_Exercise requirements_
Each line in the listing is to be restated exactly.

_Information shown_

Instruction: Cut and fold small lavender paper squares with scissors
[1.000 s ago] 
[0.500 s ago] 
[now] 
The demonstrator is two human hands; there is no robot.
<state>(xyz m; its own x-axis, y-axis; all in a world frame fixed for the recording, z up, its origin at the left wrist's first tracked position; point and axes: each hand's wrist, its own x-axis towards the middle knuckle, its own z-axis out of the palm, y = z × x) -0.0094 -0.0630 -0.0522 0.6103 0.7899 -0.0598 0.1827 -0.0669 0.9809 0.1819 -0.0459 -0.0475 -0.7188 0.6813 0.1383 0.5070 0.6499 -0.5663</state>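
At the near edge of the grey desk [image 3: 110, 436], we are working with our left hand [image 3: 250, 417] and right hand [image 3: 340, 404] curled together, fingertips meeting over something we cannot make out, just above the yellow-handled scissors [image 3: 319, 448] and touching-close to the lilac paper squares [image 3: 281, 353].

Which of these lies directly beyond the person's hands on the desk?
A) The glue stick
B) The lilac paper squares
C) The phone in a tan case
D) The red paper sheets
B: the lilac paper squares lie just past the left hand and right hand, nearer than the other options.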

_Solution to this task_
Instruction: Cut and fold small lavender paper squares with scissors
[1.000 s ago] 
[0.500 s ago] 
[now] 
The demonstrator is two human hands; there is no robot.
<state>(xyz m; its own x-axis, y-axis; all in a world frame fixed for the recording, z up, its origin at the left wrist's first tracked position; point and axes: each hand's wrist, its own x-axis towards the middle knuckle, its own z-axis out of the palm, y = z × x) -0.0094 -0.0630 -0.0522 0.6103 0.7899 -0.0598 0.1827 -0.0669 0.9809 0.1819 -0.0459 -0.0475 -0.7188 0.6813 0.1383 0.5070 0.6499 -0.5663</state>
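At the near edge of the grey desk [image 3: 110, 436], we are working with our left hand [image 3: 250, 417] and right hand [image 3: 340, 404] curled together, fingertips meeting over something we cannot make out, just above the yellow-handled scissors [image 3: 319, 448] and touching-close to the lilac paper squares [image 3: 281, 353].

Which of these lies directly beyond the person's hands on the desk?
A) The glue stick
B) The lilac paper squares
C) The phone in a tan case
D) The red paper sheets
B: the lilac paper squares lie just past the left hand and right hand, nearer than the other options.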

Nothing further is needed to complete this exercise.